Transcribe the stretch of entries below from the line with "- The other" through the line with "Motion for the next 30", exactly and with both ends included; leave out all other lines.

##########

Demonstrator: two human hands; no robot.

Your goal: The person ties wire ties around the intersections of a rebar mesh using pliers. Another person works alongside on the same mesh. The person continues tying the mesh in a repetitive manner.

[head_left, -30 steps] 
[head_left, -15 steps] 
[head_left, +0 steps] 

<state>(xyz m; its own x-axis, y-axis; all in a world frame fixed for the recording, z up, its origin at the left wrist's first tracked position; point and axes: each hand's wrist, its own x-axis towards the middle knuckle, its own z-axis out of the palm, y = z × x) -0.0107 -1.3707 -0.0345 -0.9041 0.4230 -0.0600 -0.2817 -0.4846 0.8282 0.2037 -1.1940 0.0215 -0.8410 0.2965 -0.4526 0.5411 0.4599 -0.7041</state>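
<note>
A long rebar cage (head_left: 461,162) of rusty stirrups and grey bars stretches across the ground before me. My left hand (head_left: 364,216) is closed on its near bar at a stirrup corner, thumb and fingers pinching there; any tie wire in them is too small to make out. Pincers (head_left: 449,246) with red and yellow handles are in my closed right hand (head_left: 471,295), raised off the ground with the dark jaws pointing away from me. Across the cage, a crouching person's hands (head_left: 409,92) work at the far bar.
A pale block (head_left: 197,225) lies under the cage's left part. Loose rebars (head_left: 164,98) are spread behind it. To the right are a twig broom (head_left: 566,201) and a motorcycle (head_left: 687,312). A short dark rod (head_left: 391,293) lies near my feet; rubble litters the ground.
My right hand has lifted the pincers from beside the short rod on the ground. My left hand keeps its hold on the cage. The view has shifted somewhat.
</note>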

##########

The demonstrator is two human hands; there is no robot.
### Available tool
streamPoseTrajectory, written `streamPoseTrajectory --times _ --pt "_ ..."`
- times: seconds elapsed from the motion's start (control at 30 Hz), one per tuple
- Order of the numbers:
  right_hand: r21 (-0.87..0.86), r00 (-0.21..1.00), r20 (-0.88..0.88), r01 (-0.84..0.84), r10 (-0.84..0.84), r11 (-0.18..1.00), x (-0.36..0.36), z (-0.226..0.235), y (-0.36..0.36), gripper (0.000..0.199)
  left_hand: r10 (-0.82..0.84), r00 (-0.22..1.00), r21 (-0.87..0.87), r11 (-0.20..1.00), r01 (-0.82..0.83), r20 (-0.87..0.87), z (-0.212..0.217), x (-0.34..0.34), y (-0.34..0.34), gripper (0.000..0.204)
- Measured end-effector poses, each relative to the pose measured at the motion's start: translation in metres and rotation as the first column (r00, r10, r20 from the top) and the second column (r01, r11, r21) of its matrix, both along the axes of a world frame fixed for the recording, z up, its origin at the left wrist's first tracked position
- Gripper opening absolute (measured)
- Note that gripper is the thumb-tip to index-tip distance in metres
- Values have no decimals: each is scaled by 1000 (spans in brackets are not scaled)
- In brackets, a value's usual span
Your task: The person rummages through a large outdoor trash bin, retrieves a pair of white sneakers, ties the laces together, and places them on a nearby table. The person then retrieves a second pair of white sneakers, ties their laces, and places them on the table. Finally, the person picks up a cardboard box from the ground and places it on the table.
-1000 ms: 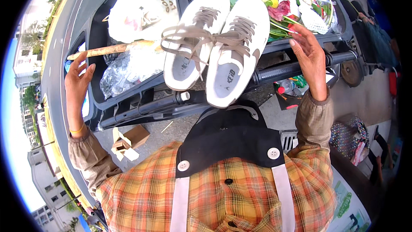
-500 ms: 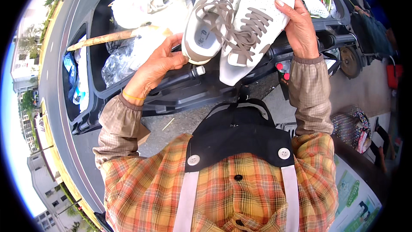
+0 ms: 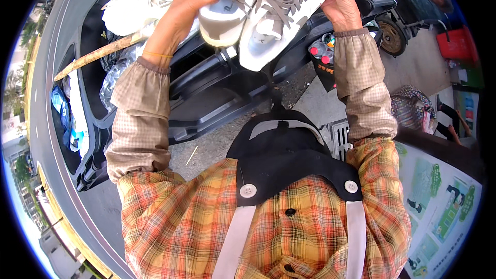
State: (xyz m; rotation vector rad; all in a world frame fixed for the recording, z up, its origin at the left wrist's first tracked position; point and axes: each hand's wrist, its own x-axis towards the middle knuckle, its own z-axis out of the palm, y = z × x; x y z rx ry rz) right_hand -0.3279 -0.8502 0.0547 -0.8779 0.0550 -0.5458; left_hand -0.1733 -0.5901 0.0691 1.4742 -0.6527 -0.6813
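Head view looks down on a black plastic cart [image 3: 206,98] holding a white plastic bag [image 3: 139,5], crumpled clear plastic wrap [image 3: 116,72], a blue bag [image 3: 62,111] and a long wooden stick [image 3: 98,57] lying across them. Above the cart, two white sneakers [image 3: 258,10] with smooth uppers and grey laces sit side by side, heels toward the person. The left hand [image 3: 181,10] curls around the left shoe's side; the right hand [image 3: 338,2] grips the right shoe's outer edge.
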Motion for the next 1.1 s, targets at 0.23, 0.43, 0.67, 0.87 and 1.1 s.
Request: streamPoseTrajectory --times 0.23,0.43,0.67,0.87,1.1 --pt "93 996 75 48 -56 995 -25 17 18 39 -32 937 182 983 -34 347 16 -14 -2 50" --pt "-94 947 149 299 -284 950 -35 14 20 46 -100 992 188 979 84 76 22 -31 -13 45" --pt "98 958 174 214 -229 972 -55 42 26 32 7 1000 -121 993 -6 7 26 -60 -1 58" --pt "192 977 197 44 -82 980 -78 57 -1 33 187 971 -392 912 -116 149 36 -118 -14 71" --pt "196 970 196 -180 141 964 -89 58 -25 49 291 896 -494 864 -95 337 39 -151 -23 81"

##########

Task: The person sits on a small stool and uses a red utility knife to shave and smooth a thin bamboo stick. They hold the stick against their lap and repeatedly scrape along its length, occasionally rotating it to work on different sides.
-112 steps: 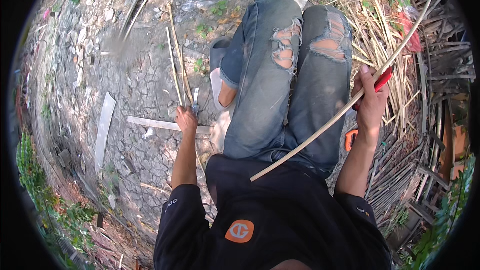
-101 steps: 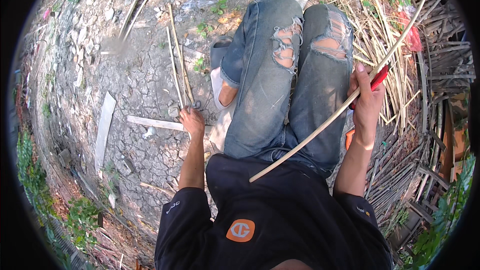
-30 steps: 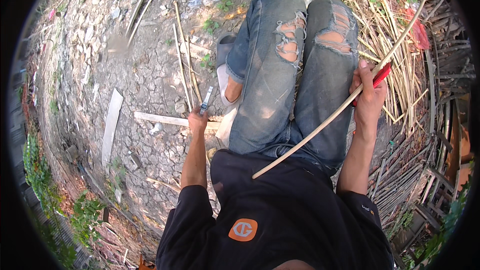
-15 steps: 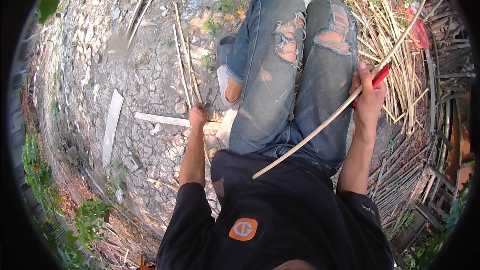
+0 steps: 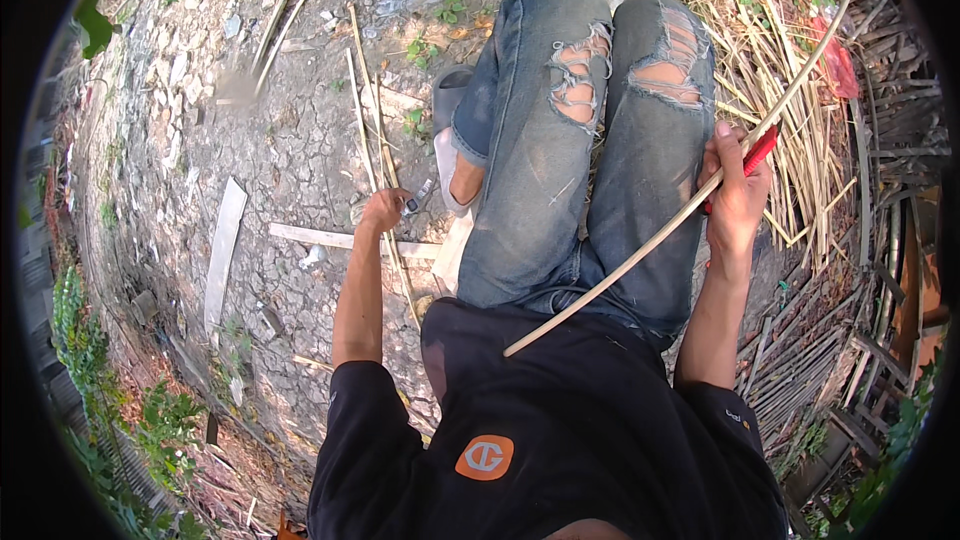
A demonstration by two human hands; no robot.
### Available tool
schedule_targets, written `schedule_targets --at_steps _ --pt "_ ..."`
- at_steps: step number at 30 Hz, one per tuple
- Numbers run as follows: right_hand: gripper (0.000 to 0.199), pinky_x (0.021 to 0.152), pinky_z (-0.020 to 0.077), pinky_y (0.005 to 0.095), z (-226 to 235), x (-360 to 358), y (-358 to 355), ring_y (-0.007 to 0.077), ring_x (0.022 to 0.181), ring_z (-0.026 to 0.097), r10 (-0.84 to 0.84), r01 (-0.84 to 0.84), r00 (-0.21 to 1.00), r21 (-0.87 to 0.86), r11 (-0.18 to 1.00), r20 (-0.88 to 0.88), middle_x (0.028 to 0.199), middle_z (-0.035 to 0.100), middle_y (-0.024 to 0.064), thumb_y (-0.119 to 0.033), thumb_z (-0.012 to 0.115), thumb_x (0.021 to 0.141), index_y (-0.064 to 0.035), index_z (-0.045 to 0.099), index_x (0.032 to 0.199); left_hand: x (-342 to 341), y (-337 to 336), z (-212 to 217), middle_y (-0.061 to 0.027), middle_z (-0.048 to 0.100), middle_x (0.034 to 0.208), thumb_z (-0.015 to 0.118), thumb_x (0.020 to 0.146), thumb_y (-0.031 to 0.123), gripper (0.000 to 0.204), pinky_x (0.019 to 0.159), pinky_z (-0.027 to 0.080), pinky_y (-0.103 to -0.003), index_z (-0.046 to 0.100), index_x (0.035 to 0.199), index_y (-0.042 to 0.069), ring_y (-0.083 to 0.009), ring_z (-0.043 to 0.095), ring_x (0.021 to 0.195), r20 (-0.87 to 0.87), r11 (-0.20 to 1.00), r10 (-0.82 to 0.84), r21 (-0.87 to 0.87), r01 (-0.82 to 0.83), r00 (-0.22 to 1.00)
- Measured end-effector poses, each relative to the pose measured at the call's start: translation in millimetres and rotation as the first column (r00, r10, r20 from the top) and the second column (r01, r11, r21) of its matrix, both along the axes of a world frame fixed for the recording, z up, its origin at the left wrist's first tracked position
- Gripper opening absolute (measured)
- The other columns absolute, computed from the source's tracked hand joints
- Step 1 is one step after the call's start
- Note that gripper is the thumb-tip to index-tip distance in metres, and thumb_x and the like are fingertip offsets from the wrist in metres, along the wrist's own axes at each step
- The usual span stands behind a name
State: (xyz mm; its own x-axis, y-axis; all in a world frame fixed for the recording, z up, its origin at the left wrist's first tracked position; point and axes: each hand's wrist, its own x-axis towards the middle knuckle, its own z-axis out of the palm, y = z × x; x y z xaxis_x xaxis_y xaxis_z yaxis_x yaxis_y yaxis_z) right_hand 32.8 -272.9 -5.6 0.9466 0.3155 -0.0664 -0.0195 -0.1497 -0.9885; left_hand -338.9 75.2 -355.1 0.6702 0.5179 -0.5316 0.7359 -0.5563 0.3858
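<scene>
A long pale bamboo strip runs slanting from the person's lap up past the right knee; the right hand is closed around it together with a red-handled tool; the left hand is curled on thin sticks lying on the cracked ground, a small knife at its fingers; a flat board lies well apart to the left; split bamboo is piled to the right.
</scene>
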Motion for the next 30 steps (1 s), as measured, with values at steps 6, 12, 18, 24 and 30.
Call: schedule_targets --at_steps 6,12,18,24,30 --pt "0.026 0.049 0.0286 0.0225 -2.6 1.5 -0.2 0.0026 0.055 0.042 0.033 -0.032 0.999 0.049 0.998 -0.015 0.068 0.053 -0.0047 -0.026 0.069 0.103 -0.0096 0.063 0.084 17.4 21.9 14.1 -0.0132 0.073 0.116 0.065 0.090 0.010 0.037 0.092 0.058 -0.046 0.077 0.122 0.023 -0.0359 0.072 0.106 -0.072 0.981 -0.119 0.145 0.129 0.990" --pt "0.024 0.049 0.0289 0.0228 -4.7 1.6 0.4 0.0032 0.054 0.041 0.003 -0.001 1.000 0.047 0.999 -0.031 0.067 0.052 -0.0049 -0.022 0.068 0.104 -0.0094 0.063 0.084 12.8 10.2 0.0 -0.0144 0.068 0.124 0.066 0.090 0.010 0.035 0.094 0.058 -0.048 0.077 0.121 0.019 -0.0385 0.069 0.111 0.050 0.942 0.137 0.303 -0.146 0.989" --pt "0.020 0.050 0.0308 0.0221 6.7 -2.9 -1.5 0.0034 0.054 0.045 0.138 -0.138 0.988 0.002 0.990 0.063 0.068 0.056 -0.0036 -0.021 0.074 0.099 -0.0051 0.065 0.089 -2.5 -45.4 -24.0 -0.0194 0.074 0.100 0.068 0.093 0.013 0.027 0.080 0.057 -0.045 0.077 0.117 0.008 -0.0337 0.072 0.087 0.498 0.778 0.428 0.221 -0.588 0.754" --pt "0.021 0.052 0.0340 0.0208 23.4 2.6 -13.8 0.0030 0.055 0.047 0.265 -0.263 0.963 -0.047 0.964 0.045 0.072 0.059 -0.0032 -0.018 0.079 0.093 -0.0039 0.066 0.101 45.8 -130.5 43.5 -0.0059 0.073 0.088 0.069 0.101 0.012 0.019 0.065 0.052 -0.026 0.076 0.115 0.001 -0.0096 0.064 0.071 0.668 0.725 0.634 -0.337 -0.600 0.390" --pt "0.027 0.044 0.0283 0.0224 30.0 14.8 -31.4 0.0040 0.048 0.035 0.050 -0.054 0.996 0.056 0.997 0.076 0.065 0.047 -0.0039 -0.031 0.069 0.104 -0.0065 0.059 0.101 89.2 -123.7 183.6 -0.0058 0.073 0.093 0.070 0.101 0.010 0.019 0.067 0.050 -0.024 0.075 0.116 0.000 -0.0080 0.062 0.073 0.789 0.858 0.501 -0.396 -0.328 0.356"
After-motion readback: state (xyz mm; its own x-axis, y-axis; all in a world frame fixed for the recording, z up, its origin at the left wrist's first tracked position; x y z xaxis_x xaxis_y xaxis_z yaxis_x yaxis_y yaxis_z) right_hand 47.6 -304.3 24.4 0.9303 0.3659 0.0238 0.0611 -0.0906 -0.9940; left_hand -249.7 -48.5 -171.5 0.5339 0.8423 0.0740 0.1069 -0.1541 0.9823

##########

Output for this task:
- The other columns absolute, computed from the source's tracked hand joints
- Step 1 is one step after the call's start
- Note that gripper is the thumb-tip to index-tip distance in metres, and thumb_x and the like are fingertip offsets from the wrist in metres, along the wrist's own axes at each step
- The usual span stands behind a name
State: (xyz mm; its own x-axis, y-axis; all in a world frame fixed for the recording, z up, its origin at the left wrist's first tracked position; point and axes: each hand's wrist, its own x-axis towards the middle knuckle, its own z-axis out of the palm, y = z × x; x y z xaxis_x xaxis_y xaxis_z yaxis_x yaxis_y yaxis_z) right_hand 32.8 -272.9 -5.6 0.9466 0.3155 -0.0664 -0.0195 -0.1497 -0.9885; left_hand -338.9 75.2 -355.1 0.6702 0.5179 -0.5316 0.7359 -0.5563 0.3858
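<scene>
A long pale bamboo strip runs slanting from the person's lap up past the right knee; the right hand is closed around it together with a red-handled tool; the left hand is curled on thin sticks lying on the cracked ground, a small knife at its fingers; a flat board lies well apart to the left; split bamboo is piled to the right.
</scene>
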Motion for the next 30 steps (1 s), as measured, with values at steps 6, 12, 18, 24 and 30.

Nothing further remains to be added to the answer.